Я вообще считала, что я и дети не очень совместимые вещи. До тех пор, пока Иванов меня няней насильно, считай, не сделал. Оказалось, всё не так, как я себе воображала.
В то утро всё было, как надо. Всё чётко по ивановскому плану. И спортивная школа для Мишки, и детский садик для Ромки. Правда, наш малыш плакал, трогательно тряся губкой.
— Вы меня не любите, да? — спрашивал, заглядывая глазищами в душу.
Пришлось его прижать к груди и зыркнуть на Димку, чтобы не вмешивался. А то наш правильный порыв так и закончился бы ничем.
— Мы тебя очень любим. И поэтому хотим, чтобы ты получал только самое лучшее. Играл с другими детьми, дружил, учился, умел общаться. Это очень важно, понимаешь? И детский садик не тюрьма. Сегодня ты побудешь два часа, а потом мы тебя заберём домой. Постепенно будешь привыкать, Ром.
— А если не привыкну? Если мне там будет плохо?
— Если будет плохо, мы будем искать до тех пор, пока тебе не станет хорошо. Но я уверена: здесь тебе понравится. Просто будь собой.
Мы не сразу ушли. Следили. Иванов вообще рвался на части, хоть и пытался виду не показывать. Но когда Ромка заигрался, мы медленно отползли на задние позиции под строгим взглядом воспитательницы.
Наверное, эти два часа были самыми долгими в нашей жизни. Димка как на иголках. Я вся в сомнениях, хоть и была уверена: всё будет хорошо. Но когда мы вернулись, ребёнок нас и не заметил — так ему понравилось.
— Замечательный мальчик, чуткий, контактный, — похвалила его Марина Владиславовна, — а уж умный какой — не по годам! Зря переживаете, посмотрите, как ему нравится. И, думаю, если вы сейчас тихонько уйдёте, он спокойно проживёт этот день в группе.
— Нет, — мотает головой Димка. — Мы обещали. Обманывать сына мы не будем.
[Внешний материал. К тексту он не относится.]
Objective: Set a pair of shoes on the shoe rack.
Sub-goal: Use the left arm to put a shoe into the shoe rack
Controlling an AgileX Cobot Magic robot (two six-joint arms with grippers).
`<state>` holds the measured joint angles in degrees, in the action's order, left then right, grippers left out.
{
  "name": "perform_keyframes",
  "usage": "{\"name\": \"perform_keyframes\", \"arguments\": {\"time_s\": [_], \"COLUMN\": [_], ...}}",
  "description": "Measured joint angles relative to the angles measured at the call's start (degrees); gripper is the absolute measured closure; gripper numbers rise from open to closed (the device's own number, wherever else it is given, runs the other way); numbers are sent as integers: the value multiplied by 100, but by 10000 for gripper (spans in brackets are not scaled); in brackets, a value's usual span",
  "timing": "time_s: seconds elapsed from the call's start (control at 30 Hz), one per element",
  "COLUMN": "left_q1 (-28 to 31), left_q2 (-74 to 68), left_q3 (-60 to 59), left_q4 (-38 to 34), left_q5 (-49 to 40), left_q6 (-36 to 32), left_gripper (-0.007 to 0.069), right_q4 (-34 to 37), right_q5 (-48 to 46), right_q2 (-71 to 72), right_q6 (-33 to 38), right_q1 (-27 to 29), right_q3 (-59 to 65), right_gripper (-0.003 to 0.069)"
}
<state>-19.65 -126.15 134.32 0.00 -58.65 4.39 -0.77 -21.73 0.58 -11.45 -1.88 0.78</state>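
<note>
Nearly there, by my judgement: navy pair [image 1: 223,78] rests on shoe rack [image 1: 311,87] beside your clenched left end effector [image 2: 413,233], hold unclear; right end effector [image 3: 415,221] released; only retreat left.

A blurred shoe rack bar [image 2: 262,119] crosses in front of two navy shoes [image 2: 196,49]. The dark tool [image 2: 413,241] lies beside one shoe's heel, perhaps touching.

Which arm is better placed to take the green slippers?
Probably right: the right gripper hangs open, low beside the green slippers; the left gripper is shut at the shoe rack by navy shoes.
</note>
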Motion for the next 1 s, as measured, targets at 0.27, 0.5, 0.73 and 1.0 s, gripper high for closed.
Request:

Я, наверное, дурочка. Точно знаю: найдутся люди, что скажут: вот ненормальная, на двоих детей пошла. Но Димка говорит так, будто и Мишка, и Ромка — наши дети, а у меня внутри ничего не противится, а даже наоборот — легко становится, горячо, а ещё хочется плакать. И это как раз тот самый случай, когда слёзы льются от счастья, от избытка чувств, которые невозможно носить в себе — они наружу просятся!
Вечером пришла Кристина. Очень тихая и немного сумасшедшая. Стоило только взгляд на неё кинуть, чтобы понять, чем она последние сутки занималась. Нет, у неё всё в порядке с одеждой, макияж — супер, причёска из салона, но в каждом движении, взгляде прорывалось томление, поволока и нега удовлетворённой сытой женщины.
— Ты там что-то говорила о недостатках своего бывшего? — оттянула она меня в угол, пока Димка с детьми разбирался.
Я закатила глаза. Ну, он хорош, бесспорно. И вполне стала понятна вчерашняя забота Кристины. Не женщина, а огонь. Она ведь тогда всё для себя решила.
— Он любит, чтобы ему подчинялись.
— Правда? — наморщила лоб Кристина. — Что-то я вчера не заметила.